Exercise instructions
Beneath this instruction is a listing; print exactly the lines in it starting at the line that contains "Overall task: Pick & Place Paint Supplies" and going through the line that contains "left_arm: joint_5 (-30".

+ + + + + + +

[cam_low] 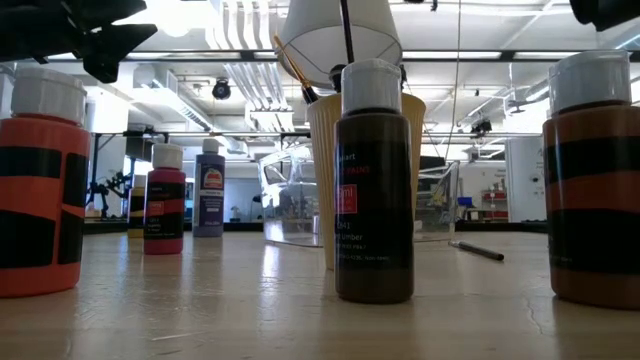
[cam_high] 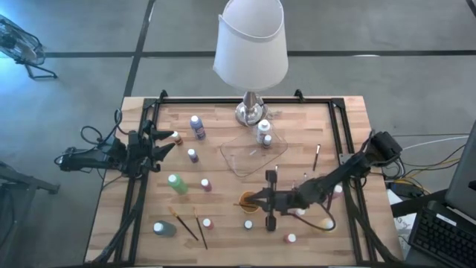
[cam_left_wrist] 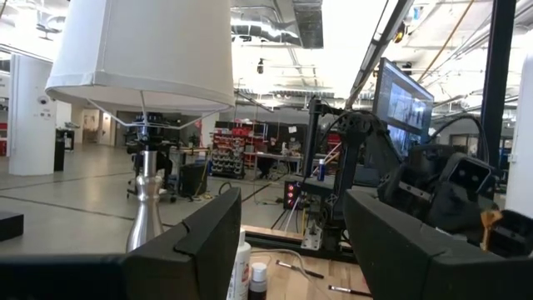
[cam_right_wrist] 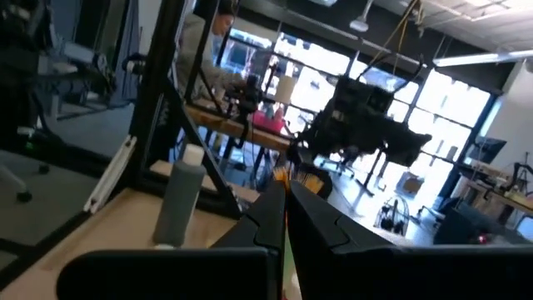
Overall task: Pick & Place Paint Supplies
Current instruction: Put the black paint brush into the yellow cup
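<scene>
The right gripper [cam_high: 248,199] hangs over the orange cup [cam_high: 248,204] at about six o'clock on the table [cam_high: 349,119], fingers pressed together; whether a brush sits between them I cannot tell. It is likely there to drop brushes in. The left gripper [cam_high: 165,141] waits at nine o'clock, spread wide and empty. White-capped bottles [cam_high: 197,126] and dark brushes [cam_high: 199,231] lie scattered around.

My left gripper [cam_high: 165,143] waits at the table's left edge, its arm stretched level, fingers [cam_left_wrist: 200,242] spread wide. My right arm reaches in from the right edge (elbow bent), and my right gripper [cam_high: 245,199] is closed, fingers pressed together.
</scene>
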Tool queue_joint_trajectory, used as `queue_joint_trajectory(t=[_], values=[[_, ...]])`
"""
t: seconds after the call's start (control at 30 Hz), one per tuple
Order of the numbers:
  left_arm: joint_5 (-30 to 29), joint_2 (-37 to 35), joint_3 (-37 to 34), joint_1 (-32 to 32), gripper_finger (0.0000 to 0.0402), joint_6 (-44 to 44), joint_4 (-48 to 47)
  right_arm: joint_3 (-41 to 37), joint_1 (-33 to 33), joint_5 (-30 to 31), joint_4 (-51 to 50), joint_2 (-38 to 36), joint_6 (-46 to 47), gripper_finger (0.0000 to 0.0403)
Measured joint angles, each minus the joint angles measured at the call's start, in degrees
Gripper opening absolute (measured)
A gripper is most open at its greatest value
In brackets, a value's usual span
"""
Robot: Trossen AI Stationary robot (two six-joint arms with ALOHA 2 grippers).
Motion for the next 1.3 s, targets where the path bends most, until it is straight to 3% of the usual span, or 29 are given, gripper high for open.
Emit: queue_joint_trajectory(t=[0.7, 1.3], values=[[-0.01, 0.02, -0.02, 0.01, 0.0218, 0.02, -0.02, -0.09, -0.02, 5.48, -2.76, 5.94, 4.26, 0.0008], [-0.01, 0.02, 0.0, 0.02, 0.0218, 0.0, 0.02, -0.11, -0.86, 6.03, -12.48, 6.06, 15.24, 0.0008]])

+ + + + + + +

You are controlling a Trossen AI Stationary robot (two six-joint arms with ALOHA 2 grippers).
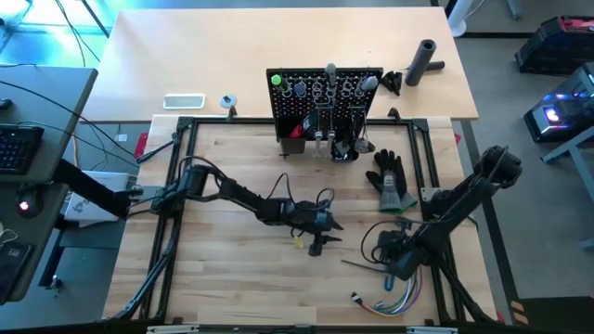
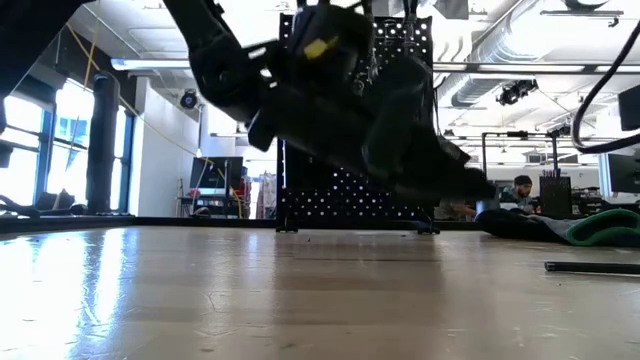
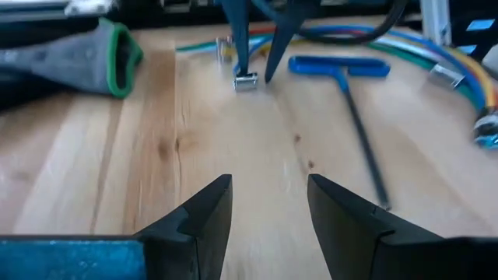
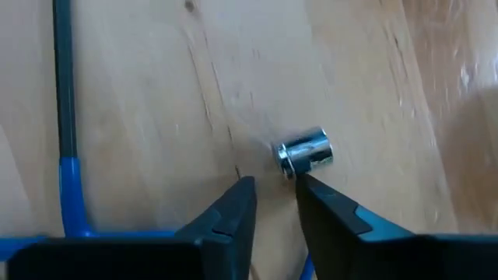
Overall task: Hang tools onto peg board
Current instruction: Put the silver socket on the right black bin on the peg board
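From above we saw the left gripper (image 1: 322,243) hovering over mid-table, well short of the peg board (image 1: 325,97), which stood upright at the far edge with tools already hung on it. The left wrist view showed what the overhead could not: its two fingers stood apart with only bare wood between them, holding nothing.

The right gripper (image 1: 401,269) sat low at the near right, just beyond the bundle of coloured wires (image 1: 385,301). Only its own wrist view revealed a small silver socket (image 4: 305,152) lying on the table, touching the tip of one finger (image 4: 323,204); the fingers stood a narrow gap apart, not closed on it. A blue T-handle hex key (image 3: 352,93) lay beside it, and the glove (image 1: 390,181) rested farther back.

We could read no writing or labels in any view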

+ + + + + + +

Your solution
Overall task: Pick & Place Paint Supplies
Current instruction: Put the black paint brush into the yellow cup
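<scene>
The right gripper [cam_high: 248,199] hangs over the orange cup [cam_high: 248,204] at about six o'clock on the table [cam_high: 349,119], fingers pressed together; whether a brush sits between them I cannot tell. It is likely there to drop brushes in. The left gripper [cam_high: 165,141] waits at nine o'clock, spread wide and empty. White-capped bottles [cam_high: 197,126] and dark brushes [cam_high: 199,231] lie scattered around.

My left gripper [cam_high: 165,143] waits at the table's left edge, its arm stretched level, fingers [cam_left_wrist: 200,242] spread wide. My right arm reaches in from the right edge (elbow bent), and my right gripper [cam_high: 245,199] is closed, fingers pressed together.
</scene>
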Tool queue_joint_trajectory, used as `queue_joint_trajectory(t=[_], values=[[_, ...]])`
"""
t: seconds after the call's start (control at 30 Hz), one per tuple
Order of the numbers:
  left_arm: joint_5 (-30 to 29), joint_2 (-37 to 35), joint_3 (-37 to 34), joint_1 (-32 to 32), gripper_finger (0.0000 to 0.0402), joint_6 (-44 to 44), joint_4 (-48 to 47)

Now the output is complete.